Data Studio will automatically create the following events (which you can set events for):

  • Mandatory columns which are present in the Dataset but missing from the new data will fire a Dataset automatic load failed event. Your data will not be loaded.
  • Optional columns which are present in the Dataset but missing from the new data will not prevent loading, if there are no other errors. These missing columns will appear blank in the Dataset.
  • Columns in the new data which are not present in the Dataset will fire a Dataset automatic load warning. Your data will load, if there are no other errors. These columns will not be automatically added to the Dataset.
  • When your data loads, a Dataset loaded event will be fired.

Snapshot schema changes

You may want to update the schema if any columns have been added or removed when writing data to Snapshots.

Updating Snapshot schema

When the Take Snapshot step's input schema doesn't match the selected target Dataset schema, a warning will be shown. Click Update schema: {X} schema change(s) to open the Update Schema dialog (where {X} is the number of changes found) to see a consolidated list of existing, new and missing columns.

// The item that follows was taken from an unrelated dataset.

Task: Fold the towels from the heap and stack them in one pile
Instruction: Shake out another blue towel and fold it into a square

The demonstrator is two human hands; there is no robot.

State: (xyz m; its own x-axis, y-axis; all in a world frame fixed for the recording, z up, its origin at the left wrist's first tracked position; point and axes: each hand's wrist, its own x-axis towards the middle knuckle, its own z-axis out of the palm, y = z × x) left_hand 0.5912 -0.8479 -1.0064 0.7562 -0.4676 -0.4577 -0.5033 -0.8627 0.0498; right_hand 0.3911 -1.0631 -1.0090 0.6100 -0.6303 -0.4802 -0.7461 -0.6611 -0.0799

Review and triage the changes before they take effect:

  • If new columns are added to the input schema, the Take Snapshot step will display a warning. You can Include or Exclude missing column(s) in/from the target Dataset. Until this is done, the step will execute but only write the old columns' data.
  • If columns have been removed from the input schema, the Snapshot step will display a warning and will become invalid, causing Workflow execution to fail. You'll have to either change the input or resolve the warning manually.